Lightning strike escape

Phoebe and her mum Toni returned home to a collapsed ceiling. 135059 Picture: STEWART CHAMBERS

By ANEEKA SIMONIS

A PAKENHAM family made a miracle escape earlier this week after a freak lightning strike destroyed the roof of their home.
Phoebe Bardella said her four-month-old baby and two-year-old son were sitting with their grandma on the couch directly underneath the lightning bolt strike which caused the roof to collapse within seconds.
“We heard a massive bang and then a split-second later the celling was on top of us,” the shocked mum recalled.
“I just stood up and pulled it off my head and started screaming for my baby… I think Oliver had come over to me… mum picked up the baby and we all scrambled out the front door.
“We thought it may catch on fire or collapse more so we just got out as fast as we could.”
Phoebe’s mother, Toni Bardella, who was forced to duck and weave her way out of the collapsed Park Boulevard home, narrowly avoided an exposed live wire which dangled directly above their heads on the couch.
“We had to crawl over the plaster sheeting to get out,” she said.
“It was the loudest noise I’d ever heard.
“I thought that maybe there was a bomb or the end of the world had come.”
The damaging lightning bolt struck the family’s Pakenham rental at about 1pm on Monday 23 February not long after a severe weather warning was issued.
Phoebe said it was fate that her two-year-old son did not take his regularly noon nap because a picture frame hanging above his cot was blown off the wall by the strike and would likely have seriously injured the sleeping toddler.
“Right where his pillow is… a glass picture frame blew off the wall… it would have landed on his head,” she said.
Phoebe’s partner Warwick Bourke, who works an hour away in Lilydale, said he made it back to his shaken family within a half hour of their emergency call.

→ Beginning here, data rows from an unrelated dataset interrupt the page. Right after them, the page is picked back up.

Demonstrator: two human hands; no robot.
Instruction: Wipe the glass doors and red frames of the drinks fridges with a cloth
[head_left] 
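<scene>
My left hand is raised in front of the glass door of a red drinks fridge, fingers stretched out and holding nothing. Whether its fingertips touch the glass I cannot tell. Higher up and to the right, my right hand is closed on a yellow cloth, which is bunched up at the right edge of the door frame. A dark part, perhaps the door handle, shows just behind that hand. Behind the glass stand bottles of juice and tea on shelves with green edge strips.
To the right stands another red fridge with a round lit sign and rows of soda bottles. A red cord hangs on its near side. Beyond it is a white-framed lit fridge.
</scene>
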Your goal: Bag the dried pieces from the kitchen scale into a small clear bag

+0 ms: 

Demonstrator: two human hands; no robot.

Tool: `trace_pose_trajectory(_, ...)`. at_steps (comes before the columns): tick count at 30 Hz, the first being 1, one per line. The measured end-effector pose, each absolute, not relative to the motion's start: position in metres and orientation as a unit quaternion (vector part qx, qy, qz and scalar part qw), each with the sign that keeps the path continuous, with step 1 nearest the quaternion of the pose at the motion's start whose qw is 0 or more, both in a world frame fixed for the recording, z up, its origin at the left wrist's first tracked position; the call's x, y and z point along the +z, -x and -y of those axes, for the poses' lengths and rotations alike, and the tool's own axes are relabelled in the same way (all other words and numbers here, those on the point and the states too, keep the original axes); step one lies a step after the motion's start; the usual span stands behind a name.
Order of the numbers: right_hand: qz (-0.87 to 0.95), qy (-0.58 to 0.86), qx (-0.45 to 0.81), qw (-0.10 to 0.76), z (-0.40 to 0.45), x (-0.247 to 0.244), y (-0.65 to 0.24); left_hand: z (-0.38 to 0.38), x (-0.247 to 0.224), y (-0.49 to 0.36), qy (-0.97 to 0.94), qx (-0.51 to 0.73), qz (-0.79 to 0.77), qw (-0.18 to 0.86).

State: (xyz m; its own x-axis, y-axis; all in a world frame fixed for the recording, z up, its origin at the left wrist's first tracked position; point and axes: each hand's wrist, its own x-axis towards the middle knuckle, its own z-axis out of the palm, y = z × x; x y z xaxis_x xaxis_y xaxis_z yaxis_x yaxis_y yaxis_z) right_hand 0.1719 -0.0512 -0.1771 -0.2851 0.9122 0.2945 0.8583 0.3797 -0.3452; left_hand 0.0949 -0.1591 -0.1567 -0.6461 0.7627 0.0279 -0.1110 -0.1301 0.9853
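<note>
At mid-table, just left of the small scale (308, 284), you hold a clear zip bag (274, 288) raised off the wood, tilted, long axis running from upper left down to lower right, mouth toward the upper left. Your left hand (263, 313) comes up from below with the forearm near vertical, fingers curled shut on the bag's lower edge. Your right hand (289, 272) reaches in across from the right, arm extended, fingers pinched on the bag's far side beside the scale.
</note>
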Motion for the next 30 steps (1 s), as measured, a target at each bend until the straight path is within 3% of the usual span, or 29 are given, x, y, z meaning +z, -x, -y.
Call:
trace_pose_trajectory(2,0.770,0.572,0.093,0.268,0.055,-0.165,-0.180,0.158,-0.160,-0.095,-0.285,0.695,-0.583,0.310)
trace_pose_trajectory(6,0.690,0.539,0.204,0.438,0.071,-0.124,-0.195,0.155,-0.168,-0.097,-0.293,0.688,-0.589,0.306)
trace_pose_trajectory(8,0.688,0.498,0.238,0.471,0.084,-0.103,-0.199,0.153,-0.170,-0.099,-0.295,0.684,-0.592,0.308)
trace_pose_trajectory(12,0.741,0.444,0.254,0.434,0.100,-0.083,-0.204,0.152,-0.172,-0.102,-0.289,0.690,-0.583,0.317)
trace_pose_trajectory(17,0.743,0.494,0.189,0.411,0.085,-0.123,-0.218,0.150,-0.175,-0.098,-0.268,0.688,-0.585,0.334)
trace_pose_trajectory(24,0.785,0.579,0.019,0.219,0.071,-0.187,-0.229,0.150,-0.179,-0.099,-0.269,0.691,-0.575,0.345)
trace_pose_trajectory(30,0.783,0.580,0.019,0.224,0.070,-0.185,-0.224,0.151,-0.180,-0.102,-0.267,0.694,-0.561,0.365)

The lightning bolt also blew an air conditioning unit off the wall and collapsed several parts of the ceiling.
State Emergency Services (SES) was first on the scene, followed by police, paramedics and the CFA.

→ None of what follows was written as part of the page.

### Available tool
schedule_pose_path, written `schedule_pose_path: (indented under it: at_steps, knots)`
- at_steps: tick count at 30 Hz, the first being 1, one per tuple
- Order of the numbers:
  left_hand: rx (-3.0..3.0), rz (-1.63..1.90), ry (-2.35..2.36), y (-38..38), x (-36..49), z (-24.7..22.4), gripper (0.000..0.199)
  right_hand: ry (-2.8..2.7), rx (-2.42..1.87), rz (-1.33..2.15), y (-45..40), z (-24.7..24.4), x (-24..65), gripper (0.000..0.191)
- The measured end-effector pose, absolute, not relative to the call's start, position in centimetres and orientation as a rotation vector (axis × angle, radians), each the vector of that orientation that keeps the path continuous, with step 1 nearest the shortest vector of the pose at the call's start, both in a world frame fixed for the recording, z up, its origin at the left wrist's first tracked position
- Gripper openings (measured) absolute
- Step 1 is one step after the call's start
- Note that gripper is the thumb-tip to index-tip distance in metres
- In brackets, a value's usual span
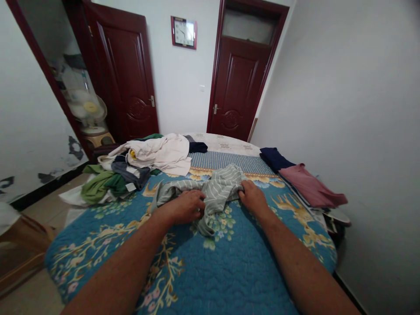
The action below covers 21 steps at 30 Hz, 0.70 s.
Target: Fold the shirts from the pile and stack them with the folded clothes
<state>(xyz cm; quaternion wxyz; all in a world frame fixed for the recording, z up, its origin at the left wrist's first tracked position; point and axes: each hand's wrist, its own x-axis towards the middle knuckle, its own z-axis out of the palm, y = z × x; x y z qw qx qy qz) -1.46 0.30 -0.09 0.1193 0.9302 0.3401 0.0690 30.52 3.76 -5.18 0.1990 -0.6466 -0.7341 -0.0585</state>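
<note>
A grey-green garment with white stripes [223, 183] lies bunched up on the blue floral bedspread [229, 271], in the middle of the view. My left hand [188, 205] is on the near left part of the cloth, its fingers curled against it. At the garment's right edge, my right hand [252, 197] pinches the fabric between thumb and fingers. One loose end of the cloth hangs toward me between the two hands.
A heap of clothes [164, 153], white, green and grey, lies at the bed's far left. Folded navy [277, 159] and pink [310, 183] clothes rest along the right edge. A wooden stool [26, 249] stands at left, a fan [87, 107] beyond the doorway.
</note>
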Motion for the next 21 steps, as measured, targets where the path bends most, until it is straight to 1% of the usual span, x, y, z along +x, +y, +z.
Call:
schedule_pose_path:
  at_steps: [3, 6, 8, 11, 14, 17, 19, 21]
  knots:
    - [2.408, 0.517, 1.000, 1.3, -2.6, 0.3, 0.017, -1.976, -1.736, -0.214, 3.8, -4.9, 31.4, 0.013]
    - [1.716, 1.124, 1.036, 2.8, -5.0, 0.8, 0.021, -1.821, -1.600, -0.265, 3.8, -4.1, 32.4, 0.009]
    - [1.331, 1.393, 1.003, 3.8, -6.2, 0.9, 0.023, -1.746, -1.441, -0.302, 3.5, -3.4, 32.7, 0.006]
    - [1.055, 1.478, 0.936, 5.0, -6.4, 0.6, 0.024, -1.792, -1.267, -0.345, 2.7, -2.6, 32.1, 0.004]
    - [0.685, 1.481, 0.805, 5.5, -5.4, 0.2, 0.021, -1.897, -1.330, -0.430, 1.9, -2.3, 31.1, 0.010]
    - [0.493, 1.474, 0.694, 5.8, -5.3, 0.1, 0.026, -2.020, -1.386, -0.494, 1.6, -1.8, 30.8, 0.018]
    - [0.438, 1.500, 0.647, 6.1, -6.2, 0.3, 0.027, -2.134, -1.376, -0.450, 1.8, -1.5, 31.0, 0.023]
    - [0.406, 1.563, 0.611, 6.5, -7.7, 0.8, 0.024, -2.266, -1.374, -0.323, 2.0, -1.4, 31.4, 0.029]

“It took SES an hour and 45 minutes to clean up.
“When I got home they were in the roof, patching up holes and getting all the power shut off,” Warwick said.

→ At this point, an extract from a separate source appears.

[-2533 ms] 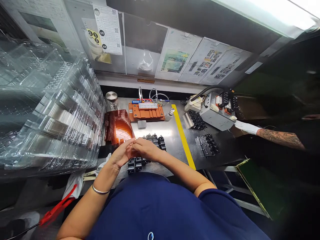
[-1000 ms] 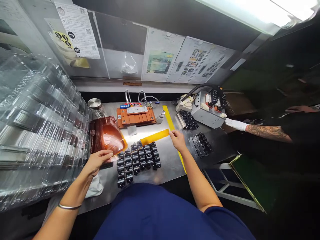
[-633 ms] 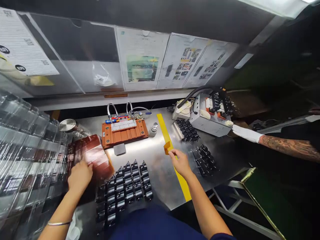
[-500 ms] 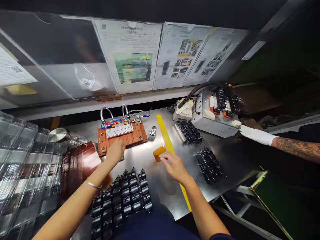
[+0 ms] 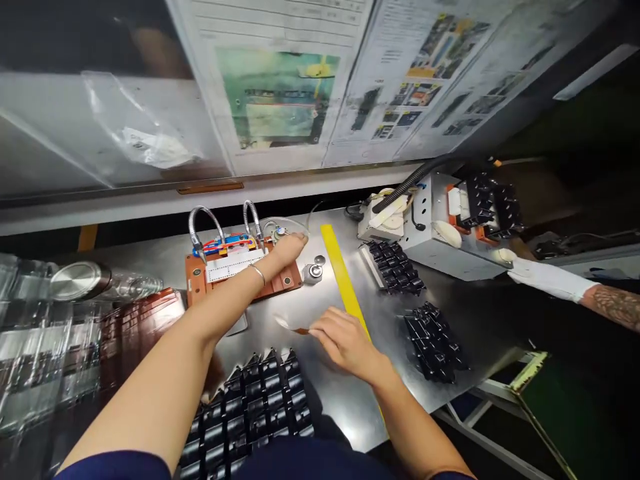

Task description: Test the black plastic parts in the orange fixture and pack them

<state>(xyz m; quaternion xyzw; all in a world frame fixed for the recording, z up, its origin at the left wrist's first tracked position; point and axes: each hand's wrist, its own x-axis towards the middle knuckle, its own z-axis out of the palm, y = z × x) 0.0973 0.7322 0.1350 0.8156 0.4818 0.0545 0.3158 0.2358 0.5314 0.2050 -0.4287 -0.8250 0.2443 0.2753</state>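
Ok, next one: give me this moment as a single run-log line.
left hand: over orange fixture | right hand: holding amber film piece | nearby: black plastic blocks | co-worker: white-gloved hand at grey metal box

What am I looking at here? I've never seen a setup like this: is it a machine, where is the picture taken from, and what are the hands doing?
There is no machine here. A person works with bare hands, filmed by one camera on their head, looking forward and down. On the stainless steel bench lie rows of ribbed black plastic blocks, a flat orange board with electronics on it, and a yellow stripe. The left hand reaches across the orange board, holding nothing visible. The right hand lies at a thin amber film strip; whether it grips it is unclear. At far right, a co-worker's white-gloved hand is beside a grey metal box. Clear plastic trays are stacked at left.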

Phoebe, who has minor bruising on her head, said she was the only one injured by the freak accident.
Her neighbours, who are away on holidays for the next week, have offered their home as temporary accommodation.
The family, which also includes two children aged seven and 10 who were at school at the time of the incident, do not know when they will be able to move back into their home.